The entries below hold a line with "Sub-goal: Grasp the" and a line with "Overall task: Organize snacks". Return those lines and all that lie between them, exactly and only.
***** PROVIDED DATA
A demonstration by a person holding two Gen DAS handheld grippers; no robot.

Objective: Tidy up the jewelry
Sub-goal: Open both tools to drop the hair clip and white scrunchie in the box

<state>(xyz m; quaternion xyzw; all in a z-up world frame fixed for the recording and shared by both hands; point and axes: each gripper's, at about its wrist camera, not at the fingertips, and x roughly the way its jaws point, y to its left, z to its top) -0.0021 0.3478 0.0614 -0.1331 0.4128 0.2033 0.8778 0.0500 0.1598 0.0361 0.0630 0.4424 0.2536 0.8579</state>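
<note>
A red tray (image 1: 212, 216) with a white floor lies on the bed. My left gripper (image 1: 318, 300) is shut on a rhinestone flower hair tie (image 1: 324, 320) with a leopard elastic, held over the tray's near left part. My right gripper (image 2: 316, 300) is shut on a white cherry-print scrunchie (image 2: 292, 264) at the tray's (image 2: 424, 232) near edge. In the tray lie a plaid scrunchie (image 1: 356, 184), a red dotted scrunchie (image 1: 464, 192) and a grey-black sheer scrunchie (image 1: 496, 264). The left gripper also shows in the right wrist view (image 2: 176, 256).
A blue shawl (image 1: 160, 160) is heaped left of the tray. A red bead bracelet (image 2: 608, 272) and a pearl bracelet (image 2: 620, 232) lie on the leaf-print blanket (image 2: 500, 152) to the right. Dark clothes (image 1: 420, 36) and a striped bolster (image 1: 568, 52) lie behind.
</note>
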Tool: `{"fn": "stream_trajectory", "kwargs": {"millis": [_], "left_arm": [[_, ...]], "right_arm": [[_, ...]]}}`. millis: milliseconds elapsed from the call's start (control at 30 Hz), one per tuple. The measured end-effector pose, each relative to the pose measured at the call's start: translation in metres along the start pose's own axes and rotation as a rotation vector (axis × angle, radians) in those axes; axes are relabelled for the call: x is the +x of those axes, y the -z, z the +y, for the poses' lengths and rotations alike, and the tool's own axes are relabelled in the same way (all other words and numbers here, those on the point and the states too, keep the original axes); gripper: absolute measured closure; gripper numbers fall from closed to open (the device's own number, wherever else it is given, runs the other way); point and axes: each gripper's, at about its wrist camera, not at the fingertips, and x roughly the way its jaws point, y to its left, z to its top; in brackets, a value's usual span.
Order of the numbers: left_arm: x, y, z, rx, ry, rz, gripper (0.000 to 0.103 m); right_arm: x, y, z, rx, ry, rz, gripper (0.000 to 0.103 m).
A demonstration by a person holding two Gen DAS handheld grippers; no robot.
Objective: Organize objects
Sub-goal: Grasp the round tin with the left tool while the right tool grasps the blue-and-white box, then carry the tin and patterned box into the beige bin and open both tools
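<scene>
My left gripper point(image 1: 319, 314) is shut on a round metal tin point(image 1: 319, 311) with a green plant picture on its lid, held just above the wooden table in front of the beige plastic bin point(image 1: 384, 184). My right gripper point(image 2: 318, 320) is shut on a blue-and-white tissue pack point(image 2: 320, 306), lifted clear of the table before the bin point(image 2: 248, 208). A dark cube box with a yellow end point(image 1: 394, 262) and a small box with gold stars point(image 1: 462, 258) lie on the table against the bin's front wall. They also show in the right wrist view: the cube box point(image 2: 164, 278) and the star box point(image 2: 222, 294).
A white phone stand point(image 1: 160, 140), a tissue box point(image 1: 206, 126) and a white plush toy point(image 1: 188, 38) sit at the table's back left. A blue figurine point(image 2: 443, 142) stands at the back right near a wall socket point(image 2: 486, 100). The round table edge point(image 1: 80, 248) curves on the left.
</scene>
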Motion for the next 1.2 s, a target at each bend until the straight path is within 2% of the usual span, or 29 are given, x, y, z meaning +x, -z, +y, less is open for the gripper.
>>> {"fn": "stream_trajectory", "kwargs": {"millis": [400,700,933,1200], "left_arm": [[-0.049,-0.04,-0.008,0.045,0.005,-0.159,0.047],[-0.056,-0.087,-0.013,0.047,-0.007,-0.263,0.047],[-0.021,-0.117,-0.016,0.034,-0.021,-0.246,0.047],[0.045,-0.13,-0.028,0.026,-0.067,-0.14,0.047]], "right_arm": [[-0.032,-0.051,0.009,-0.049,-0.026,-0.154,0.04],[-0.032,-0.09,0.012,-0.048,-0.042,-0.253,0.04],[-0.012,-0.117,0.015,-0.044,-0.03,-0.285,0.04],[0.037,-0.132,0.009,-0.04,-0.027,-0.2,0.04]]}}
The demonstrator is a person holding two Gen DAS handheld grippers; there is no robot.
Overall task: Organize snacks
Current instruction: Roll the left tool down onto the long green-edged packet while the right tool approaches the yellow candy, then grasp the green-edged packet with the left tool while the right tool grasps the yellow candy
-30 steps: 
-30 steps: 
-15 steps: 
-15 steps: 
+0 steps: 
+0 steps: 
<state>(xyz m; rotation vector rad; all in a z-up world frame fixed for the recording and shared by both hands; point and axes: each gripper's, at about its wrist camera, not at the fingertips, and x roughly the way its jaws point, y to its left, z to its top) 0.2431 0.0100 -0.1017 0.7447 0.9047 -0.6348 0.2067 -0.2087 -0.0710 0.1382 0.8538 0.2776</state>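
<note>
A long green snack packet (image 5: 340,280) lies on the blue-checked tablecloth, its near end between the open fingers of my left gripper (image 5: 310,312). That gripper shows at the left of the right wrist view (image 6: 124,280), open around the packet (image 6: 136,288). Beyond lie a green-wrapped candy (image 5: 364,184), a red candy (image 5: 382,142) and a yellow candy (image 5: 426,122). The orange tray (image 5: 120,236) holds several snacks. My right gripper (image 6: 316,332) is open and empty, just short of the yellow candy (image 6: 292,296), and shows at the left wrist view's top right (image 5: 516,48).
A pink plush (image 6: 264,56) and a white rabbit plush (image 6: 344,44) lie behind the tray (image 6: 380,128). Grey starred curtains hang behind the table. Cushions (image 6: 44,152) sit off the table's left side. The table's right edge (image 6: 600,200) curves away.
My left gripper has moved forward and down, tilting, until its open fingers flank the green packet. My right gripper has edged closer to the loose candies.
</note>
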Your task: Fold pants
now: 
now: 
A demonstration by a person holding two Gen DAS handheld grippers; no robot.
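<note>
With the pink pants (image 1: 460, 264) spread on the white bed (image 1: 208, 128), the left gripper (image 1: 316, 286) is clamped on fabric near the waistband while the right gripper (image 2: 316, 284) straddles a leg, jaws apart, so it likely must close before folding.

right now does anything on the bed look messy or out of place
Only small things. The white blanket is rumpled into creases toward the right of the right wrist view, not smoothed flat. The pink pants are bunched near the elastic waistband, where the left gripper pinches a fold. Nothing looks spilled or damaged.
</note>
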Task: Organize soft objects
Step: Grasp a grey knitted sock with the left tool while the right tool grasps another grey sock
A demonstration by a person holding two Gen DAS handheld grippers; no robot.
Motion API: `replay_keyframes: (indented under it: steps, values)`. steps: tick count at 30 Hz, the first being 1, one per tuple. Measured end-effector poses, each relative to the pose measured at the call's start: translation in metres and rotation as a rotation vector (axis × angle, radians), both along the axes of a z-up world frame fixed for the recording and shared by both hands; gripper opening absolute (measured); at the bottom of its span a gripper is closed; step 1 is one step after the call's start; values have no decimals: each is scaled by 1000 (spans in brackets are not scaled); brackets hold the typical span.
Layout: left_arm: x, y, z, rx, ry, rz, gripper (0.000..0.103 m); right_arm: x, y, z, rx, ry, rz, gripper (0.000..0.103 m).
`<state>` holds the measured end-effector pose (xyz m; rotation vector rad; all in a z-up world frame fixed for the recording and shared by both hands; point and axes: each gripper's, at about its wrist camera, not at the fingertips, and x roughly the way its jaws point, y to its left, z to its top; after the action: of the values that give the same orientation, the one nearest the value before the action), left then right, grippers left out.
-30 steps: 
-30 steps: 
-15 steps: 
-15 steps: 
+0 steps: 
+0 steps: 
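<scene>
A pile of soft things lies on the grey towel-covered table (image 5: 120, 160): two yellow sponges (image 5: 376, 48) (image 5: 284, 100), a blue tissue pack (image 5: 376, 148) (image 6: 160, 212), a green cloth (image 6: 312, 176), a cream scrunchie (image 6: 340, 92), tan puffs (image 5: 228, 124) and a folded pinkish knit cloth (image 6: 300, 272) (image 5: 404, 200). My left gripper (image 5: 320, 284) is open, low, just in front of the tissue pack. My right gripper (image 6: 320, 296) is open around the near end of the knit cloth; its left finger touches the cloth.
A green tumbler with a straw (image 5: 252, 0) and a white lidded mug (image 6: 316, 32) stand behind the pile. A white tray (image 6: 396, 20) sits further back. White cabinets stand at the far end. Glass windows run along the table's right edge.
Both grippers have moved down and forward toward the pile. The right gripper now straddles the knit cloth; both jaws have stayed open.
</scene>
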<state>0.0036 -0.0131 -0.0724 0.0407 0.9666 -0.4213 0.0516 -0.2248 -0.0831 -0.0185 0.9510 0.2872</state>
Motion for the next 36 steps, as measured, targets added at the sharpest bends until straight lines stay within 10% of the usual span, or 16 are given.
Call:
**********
_OUTPUT OF THE EXERCISE_
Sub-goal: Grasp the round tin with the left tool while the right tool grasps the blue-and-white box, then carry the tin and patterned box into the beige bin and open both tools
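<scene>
My left gripper point(image 1: 319, 314) is shut on a round metal tin point(image 1: 319, 311) with a green plant picture on its lid, held just above the wooden table in front of the beige plastic bin point(image 1: 384, 184). My right gripper point(image 2: 318, 320) is shut on a blue-and-white tissue pack point(image 2: 320, 306), lifted clear of the table before the bin point(image 2: 248, 208). A dark cube box with a yellow end point(image 1: 394, 262) and a small box with gold stars point(image 1: 462, 258) lie on the table against the bin's front wall. They also show in the right wrist view: the cube box point(image 2: 164, 278) and the star box point(image 2: 222, 294).
A white phone stand point(image 1: 160, 140), a tissue box point(image 1: 206, 126) and a white plush toy point(image 1: 188, 38) sit at the table's back left. A blue figurine point(image 2: 443, 142) stands at the back right near a wall socket point(image 2: 486, 100). The round table edge point(image 1: 80, 248) curves on the left.
</scene>
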Motion for the next 1.2 s, a target at each bend until the straight path is within 2% of the usual span, or 29 are given, x, y, z meaning +x, -z, +y, less is open for the gripper.
>>> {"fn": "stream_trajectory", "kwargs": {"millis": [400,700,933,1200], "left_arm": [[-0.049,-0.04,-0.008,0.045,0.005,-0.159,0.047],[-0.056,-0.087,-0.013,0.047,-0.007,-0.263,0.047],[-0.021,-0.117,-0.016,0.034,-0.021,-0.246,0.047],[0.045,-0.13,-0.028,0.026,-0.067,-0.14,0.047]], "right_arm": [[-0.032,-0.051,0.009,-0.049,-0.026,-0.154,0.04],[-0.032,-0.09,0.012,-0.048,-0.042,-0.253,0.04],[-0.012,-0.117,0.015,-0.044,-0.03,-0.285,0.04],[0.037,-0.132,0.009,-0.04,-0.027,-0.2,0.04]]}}
The demonstrator is a person holding two Gen DAS handheld grippers; there is no robot.
Overall task: Organize snacks

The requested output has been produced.